# My Galaxy Y



## pramudit (Feb 14, 2012)

this is my second review, hope it is better than my earlier nokia 500...


My Galaxy Y

color- Pure White, earlier i thought that a black would be better but now i think that white looks better than black...
screen- 3inch capcitive screen with good response, just have to touch screen without any pressing or force and it start responding...
top- micro usb port + 3.5mm jack
buttons- volume rocker, power/lock, home, capacitive back & option(long press it for search) button....
sensors- proximity, magnetometer and accelerometer...
body- full plastic body...

Now here's my take...

Build Quality- feels tough while holding in hand, no anti scratch protection... got laminated after the protective sheet got removed....

camera- atleast 3.2mp was neede but nice quality considering its 2mp camera, avg pic size 600-700kb... thats 3times bigger than my 5130xm 2mp pic...

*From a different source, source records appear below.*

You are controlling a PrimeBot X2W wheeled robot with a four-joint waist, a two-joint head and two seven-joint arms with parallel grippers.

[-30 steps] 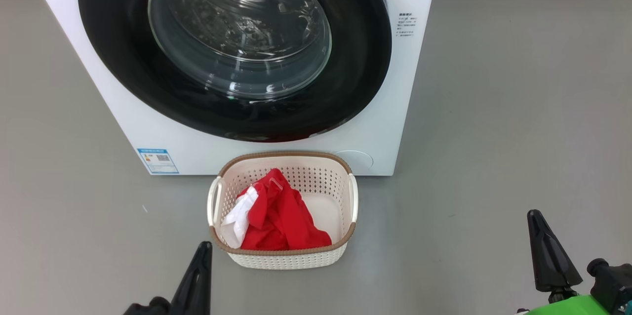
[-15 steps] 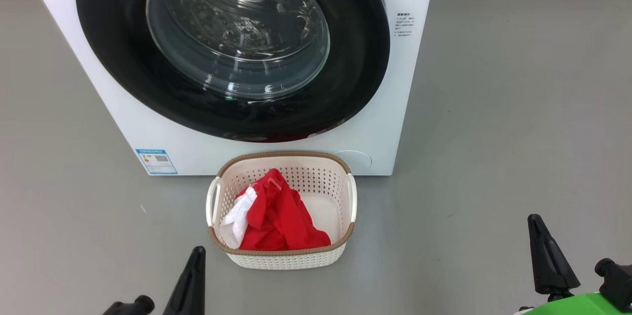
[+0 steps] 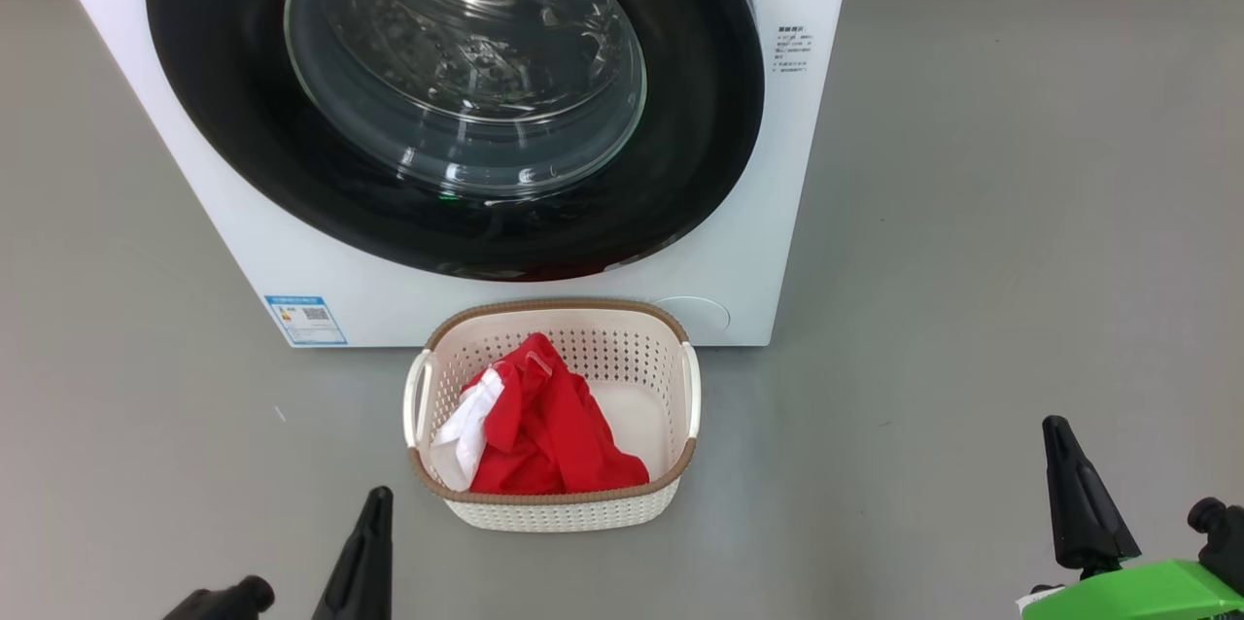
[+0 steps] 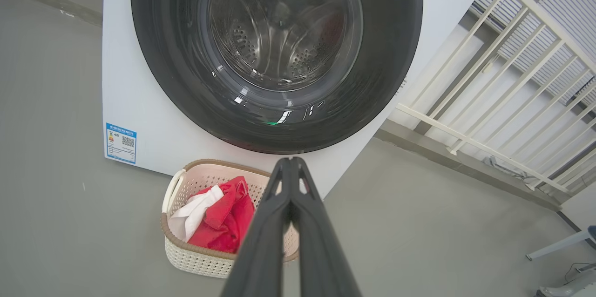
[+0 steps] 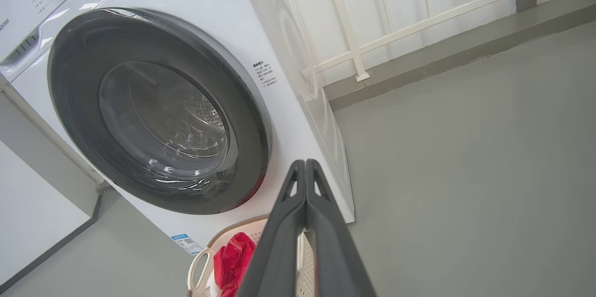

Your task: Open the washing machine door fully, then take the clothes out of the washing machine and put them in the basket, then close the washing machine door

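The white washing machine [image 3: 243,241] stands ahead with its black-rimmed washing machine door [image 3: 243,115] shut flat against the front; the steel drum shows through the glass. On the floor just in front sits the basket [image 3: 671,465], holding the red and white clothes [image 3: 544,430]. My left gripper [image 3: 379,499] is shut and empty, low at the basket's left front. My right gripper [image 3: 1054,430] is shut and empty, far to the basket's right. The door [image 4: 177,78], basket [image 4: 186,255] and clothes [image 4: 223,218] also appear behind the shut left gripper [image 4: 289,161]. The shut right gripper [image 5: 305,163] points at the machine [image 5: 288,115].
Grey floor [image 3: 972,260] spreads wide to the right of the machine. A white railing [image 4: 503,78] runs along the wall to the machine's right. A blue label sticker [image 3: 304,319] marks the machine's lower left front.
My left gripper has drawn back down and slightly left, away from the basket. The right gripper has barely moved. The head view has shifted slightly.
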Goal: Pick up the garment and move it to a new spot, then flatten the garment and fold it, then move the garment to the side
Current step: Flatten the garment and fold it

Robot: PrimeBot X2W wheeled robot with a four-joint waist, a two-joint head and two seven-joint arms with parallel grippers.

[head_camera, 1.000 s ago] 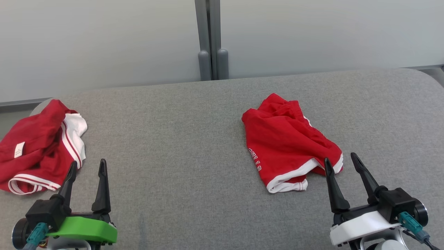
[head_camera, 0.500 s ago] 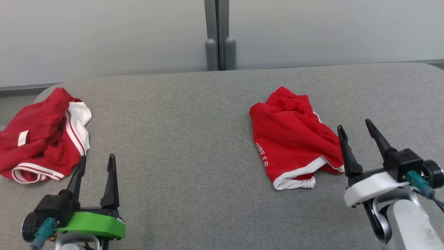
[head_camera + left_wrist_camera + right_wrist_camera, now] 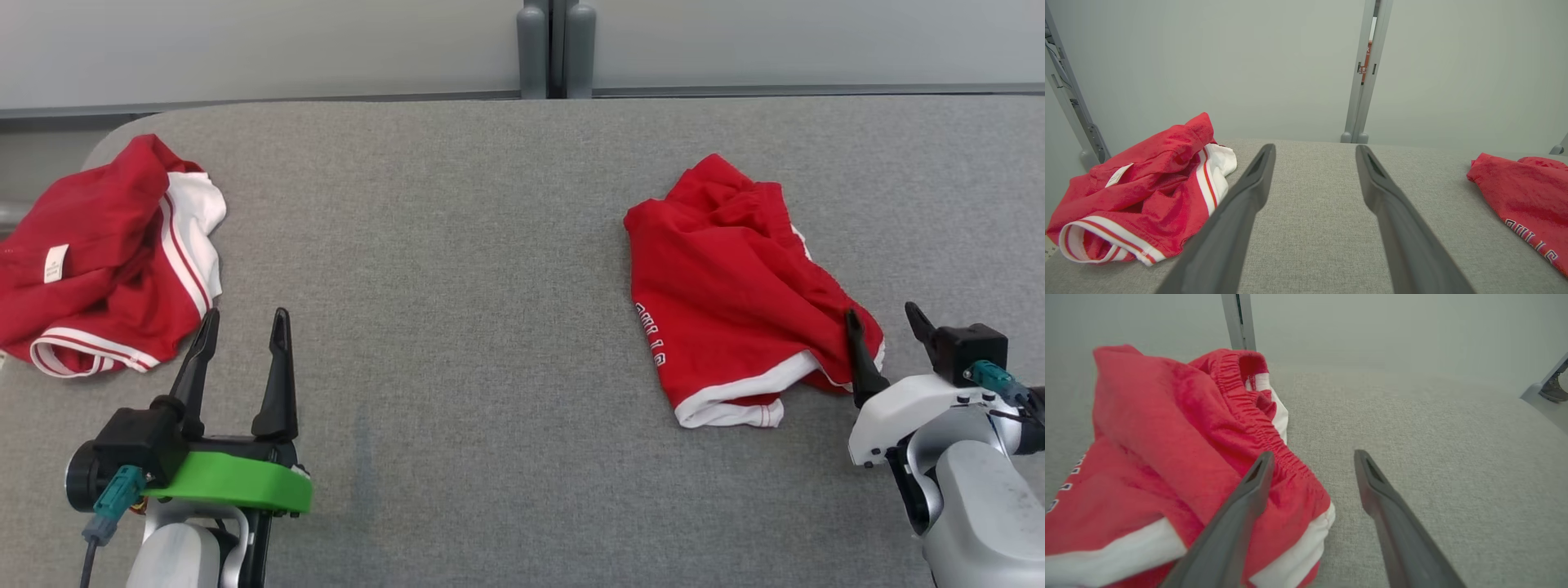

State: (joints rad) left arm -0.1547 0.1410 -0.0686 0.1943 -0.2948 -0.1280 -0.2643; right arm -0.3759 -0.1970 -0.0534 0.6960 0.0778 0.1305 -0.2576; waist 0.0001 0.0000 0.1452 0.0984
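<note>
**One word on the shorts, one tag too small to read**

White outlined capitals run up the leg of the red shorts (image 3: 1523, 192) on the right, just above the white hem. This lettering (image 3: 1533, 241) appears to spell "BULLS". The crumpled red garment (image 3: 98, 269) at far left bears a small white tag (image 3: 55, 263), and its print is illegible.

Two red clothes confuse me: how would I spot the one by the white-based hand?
On the grey padded table, look at its right half, beside the robot's right hand: red shorts lie there. Unlike the other red garment at the far left, they carry white lettering near the hem.
</note>
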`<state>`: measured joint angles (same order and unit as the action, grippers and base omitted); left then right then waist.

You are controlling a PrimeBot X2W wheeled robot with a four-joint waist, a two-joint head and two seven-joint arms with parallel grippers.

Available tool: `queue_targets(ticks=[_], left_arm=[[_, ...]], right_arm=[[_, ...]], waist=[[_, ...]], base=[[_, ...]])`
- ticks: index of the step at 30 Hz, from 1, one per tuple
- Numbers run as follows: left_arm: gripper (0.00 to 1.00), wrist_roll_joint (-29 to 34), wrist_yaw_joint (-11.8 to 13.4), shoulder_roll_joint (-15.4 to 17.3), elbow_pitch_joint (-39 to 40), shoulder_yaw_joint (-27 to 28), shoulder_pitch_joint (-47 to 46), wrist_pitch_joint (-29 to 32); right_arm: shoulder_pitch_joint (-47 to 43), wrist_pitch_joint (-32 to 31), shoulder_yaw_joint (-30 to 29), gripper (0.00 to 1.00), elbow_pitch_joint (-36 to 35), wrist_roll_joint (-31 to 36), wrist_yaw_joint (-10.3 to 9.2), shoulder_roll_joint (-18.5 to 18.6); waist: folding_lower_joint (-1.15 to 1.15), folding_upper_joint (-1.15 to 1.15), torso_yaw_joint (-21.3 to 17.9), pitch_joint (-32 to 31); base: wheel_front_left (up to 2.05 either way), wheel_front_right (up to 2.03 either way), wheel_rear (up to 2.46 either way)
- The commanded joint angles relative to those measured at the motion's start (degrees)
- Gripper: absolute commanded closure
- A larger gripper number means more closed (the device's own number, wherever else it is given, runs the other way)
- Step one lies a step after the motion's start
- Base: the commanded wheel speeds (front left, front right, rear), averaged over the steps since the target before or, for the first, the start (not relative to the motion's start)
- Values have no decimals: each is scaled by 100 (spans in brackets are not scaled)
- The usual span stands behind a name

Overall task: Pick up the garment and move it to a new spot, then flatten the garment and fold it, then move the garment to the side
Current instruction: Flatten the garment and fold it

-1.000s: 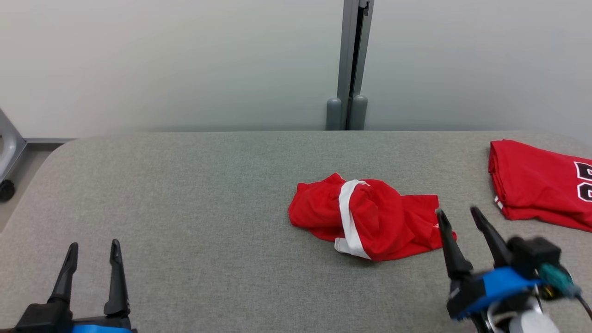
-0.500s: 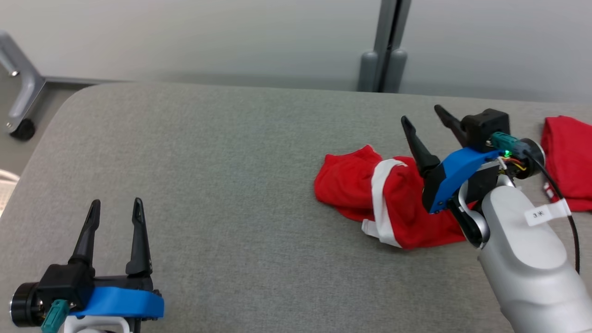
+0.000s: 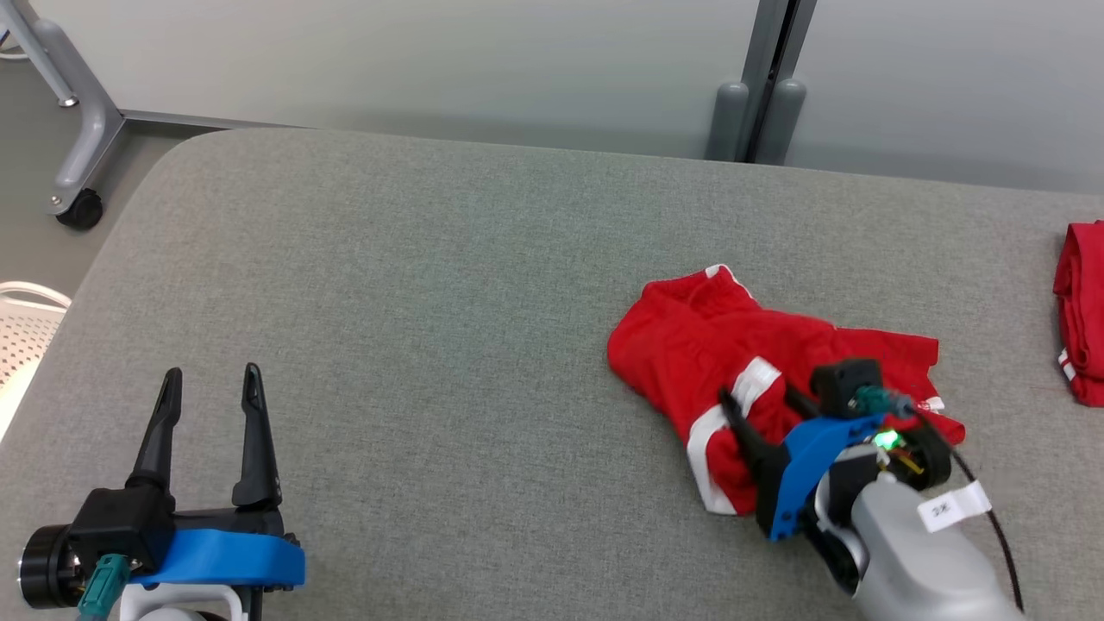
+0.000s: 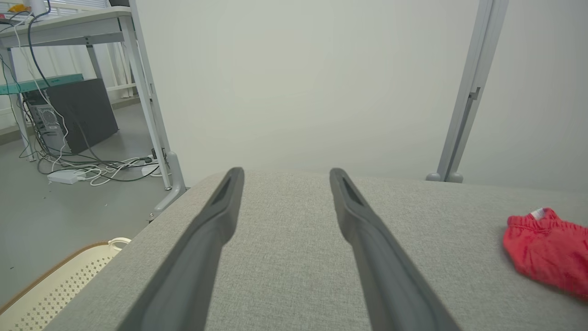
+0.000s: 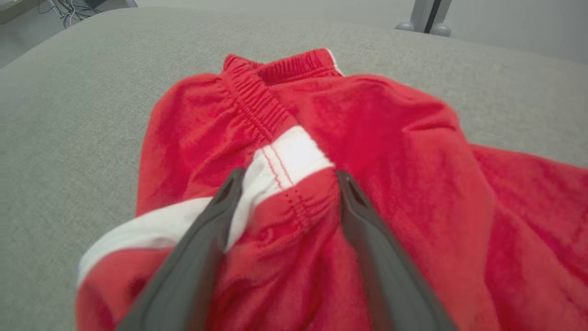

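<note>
The garment (image 3: 690, 345), a crumpled pair of red shorts with a white stripe (image 3: 759, 377), lay on the grey fabric worktop (image 3: 431, 302), right of the middle and towards the near edge. The right fingers (image 3: 746, 431) stood spread apart and were set down on the near part of the heap. In the right wrist view the right fingers (image 5: 202, 257) straddled a raised fold of the garment (image 5: 390, 138), just where the white stripe (image 5: 294, 156) met the gathered red cloth. The fold sat between them and was not pinched. Both tips looked to rest against the cloth. The elastic waistband (image 5: 257, 101) lay beyond the tips, on the far side of the heap.

The left fingers (image 3: 159, 431) were also parted and held nothing. They were over bare worktop at the near left, well apart from the shorts. In the left wrist view the left fingers (image 4: 206, 243) pointed across the worktop, and the garment (image 4: 546, 248) showed as a red lump far off to the right.

A second red garment (image 3: 1082, 310) lay folded at the right edge of the worktop, apart from the shorts.
</note>
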<state>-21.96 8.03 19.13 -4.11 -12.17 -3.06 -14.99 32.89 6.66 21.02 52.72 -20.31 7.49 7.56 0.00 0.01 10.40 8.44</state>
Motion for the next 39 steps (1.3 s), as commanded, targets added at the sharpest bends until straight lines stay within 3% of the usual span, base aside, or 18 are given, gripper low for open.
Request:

software- came with 2.3.6 preinstalled, however dowloaded 4 updates in 5days....

*i.imgur.com/T9m9R.png

Hardware- 290mb ram usable.... ram usage about 150mb with no app running and if you run too many program it tansfers non-active app data to phone memory, so ram usage always less than 250mb...
lags with more than 2-3app running, benchmark result down...

*i.imgur.com/pfazo.png

*i.imgur.com/ZOwqA.png

*i.imgur.com/Uw3rw.png

neocore-41&46.2 and (50 without sound)...



music player- really good music player with equaliser, sound effects and even a 5.1channel mode..

video playback- sharpness is not good due to low resolution, very less codec support... playing SD avi files through mx player result in video lacking behind... so not so good for high quality video...

gps- really fast, locks in just 5sec with accuracy upto 1m....

battery life- good for music and talktime but really bad for anything else... max 5hr game time...

call quality- clearity not good.... sometime asked other person to repeat what he said...

crapware- didn't find any software unuseful.... came with the neccessary softwares  only....

Bugs- alarm app worked for 3times but now opeing it locks screen... whatsapp did some problem. removed it and problem fixed....
sd card mount error.....


----------



## ofabhishek (Feb 14, 2012)

thnx for the short review...

howz the internet browsing experience...??


----------



## pramudit (Feb 14, 2012)

browsing experience is smooth, could have been better if flash was present....
sometimes lag while writing on heavy page, otherwise navigating pages doesnt lag......


----------



## thatsashok (Feb 15, 2012)

Quite a quick review.

So when are you going to root and explore the otherside ?

BTW did you try the apps suggested on the other thread ?


----------



## coderunknown (Feb 15, 2012)

review is short & you have concentrated more on performance the young mobile delivers. nice 



pramudit said:


> browsing experience is smooth, could have been better if flash was present....



how flash will help? on a small screen with low resolution and mobile sites, flash doesn't really help other than emptying battery a lot faster. 

flash is available for ARM v6 processors too [unofficially] and may work on your mobile but other than watching videos in browser there really no use. 



pramudit said:


> sometimes lag while writing on heavy page, otherwise navigating pages doesnt lag......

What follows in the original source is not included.